Malawi is a small country located in the southeast of the African continent. Bordered by Tanzania, Mozambique and Zambia, Malawi contains the third largest lake in Africa, namely Lake Malawi. Most of Malawi is a plateau with elevations reaching 3,000 feet (1,000 meters). Therefore temperatures are quite moderate with a slightly warmer climate found around the shores of Lake Malawi. Winters (May until June) tend to be cool and dry, while summers (October to March) are warm and wet.
As early as the 10th Century, Bantu-speaking tribes emigrated into the area from the north. Many of these tribes continued south, but some stayed in the Malawi highlands creating an empire that would unite the region and make key alliances with the Portuguese. From approximately 1700 until 1850, the area now known as Malawi was an important sourcing area for the Swahili-Arab slave trade. More than 20,000 people were enslaved and sold annually. By 1889, the British had slowly stolen the area from the Portuguese by making deals with the local leaders. In 1964, Malawi became an independent country under Hastings Kamuzu Banda who would lead the country until 1994 when the first multi-party elections were held. Today, Mrs. Joyce Banda is the president. She replaced President Bingu who was elected in 2004 and died in office in 2012.
Today the country depends on its agricultural industries. As one of the least developed countries in the world, disease and poverty are unfortunately frequent issues. Much of the aid received by the country is delayed or simply disappears due to corruption. However, Malawi has earned the nickname of the “Warm Heart of Africa” because of the friendliness of the local population. The culture of Malawi is vibrant, colorful and welcoming, making it the perfect African destination for your next diving holiday.

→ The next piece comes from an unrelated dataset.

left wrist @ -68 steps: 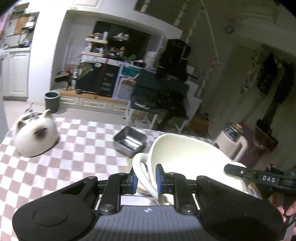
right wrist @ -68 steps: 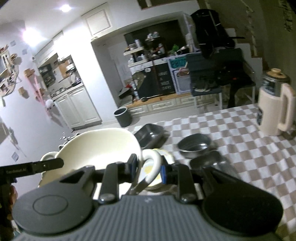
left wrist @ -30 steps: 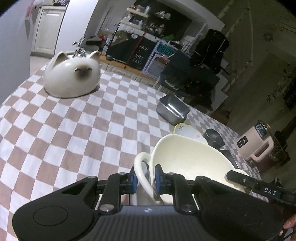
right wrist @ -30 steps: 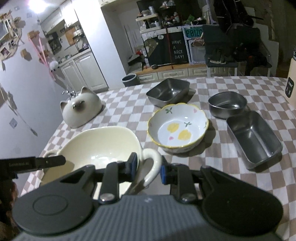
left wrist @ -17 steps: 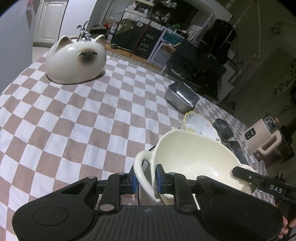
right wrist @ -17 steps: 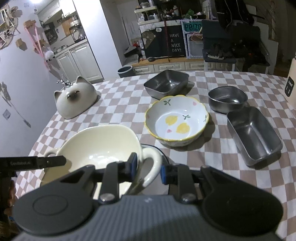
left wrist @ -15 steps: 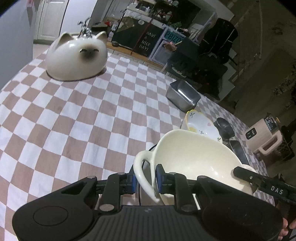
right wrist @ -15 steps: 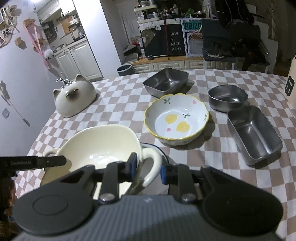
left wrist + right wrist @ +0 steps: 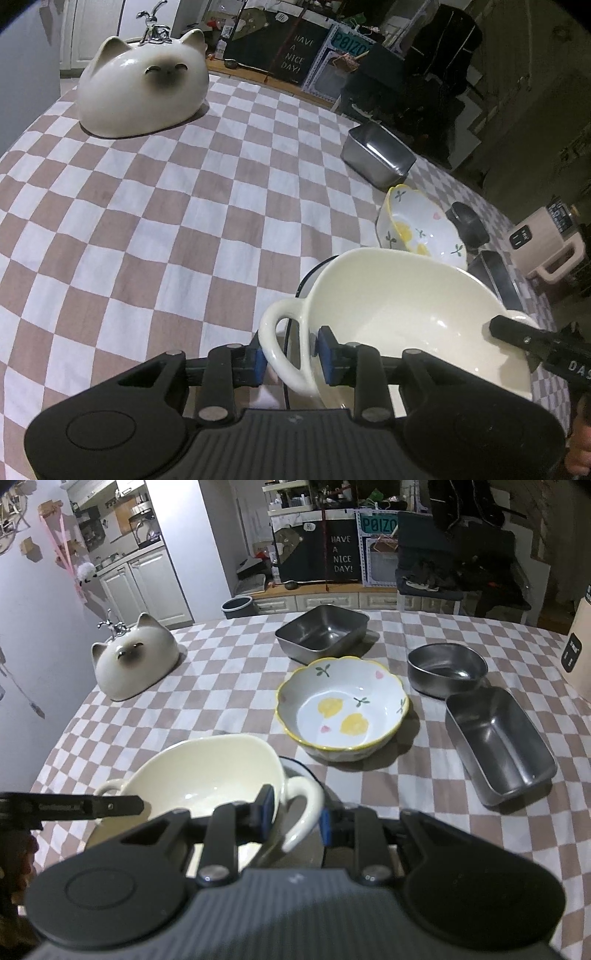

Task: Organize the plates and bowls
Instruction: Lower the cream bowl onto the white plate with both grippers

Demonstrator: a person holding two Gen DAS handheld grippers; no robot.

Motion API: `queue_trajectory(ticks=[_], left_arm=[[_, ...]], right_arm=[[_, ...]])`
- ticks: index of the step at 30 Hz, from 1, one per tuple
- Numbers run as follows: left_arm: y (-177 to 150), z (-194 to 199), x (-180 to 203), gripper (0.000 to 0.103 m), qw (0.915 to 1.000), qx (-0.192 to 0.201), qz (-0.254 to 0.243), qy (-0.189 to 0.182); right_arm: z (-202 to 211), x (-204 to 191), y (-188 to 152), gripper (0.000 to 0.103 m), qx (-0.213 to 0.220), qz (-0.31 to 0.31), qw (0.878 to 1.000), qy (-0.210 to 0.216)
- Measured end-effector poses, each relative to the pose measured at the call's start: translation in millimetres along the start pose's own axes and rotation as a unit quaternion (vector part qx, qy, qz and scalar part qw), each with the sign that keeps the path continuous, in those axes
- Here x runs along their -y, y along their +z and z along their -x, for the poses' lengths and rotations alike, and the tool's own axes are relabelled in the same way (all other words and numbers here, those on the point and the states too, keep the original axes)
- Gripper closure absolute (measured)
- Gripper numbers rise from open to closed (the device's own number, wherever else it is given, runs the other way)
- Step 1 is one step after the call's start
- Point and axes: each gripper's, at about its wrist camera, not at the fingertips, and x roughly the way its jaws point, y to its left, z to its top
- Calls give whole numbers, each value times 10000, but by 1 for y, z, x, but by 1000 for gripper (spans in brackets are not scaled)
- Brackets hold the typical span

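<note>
Now holding a cream bowl [image 9: 207,771] with two loop handles, one gripper at each handle, low over the near edge of a checked tablecloth [image 9: 184,221]. Left gripper [image 9: 290,354] astride the left handle, jaws opening: outer blue pad just touching the loop, inner pad standing off it with a dark gap, so no longer pressing. Right gripper [image 9: 295,816] clenched across the right handle, one pad against the bowl's side at the root of the loop, the other on the loop's outer curve. Bowl upright, tilted a little, empty and glossy inside. Directly beneath it, a white plate [image 9: 297,765] with a dark rim, only an arc of that rim peeping out past the bowl; cannot tell whether bowl and plate are touching.

Beyond the bowl, just past the plate, a scalloped floral bowl [image 9: 343,709] with a yellow edge and painted lemons. Further back, a square steel tray [image 9: 321,631]. Right of the floral bowl, a round steel bowl [image 9: 447,668], and just in front of that a long steel tin [image 9: 498,742]. Well apart at the far left corner, a cat-shaped ceramic dish [image 9: 144,88] lying dome up. At the right edge, a beige appliance [image 9: 543,243] with a handle.
</note>
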Motion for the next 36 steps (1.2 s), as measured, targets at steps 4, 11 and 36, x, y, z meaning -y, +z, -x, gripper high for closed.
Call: queue_trajectory(ticks=[4, 11, 36], left_arm=[[0, -6, 3, 70, 9999, -85, -40, 94], [1, -15, 6, 67, 9996, -198, -92, 153], [-1, -23, 9, 64, 9976, -481, -357, 352]], right_arm=[[-1, 0, 1, 74, -16, -2, 10000, -39], [-2, 1, 1, 74, -40, -23, 10000, -58], [-20, -5, -1, 72, -495, 241, 9982, -253]])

For a rather small, African country, Malawi has a wide range of activities to keep you busy. Besides scuba diving, kayaking, water skiing and snorkeling are popular activities around Lake Malawi. 8 national parks and wildlife reserves mean that your adventure can include wildlife safaris. Hiking is also a popular past-time among visitors. The cool weather and varied landscapes provide ideal conditions for trekking, horseback riding or mountain biking. In addition, homestays with local families can add a culture element to your Malawi visit. For visitors who love to learn new skills on holiday, Malawi offers yoga retreats, pottery classes and tea factory tours. If you visit in September or October, don’t miss the popular Lake of Stars international music festival held on Malawi’s beautiful beaches.
Visitors can enter Malawi by flight into the capital city of Lilongwe or, less frequently, Blantyre. These airports host flights originating throughout Europe and the African continent. It is also possible to enter Malawi over road from Tanzania, Zambia and Mozambique. Ferries cross Lake Malawi from Mozambique a few times each week.
Once in Malawi, it is possible to travel around the country by plane, boat, bus, taxi or rental car.
Note - Travel to any destination may be adversely affected by conditions including (but not limited) to security, entry and exit requirements, health conditions, local laws and culture, natural disasters and climate. Regardless of your destination, check your local travel advisory board or department for travel advice about that location when planning your trip and again shortly before you leave.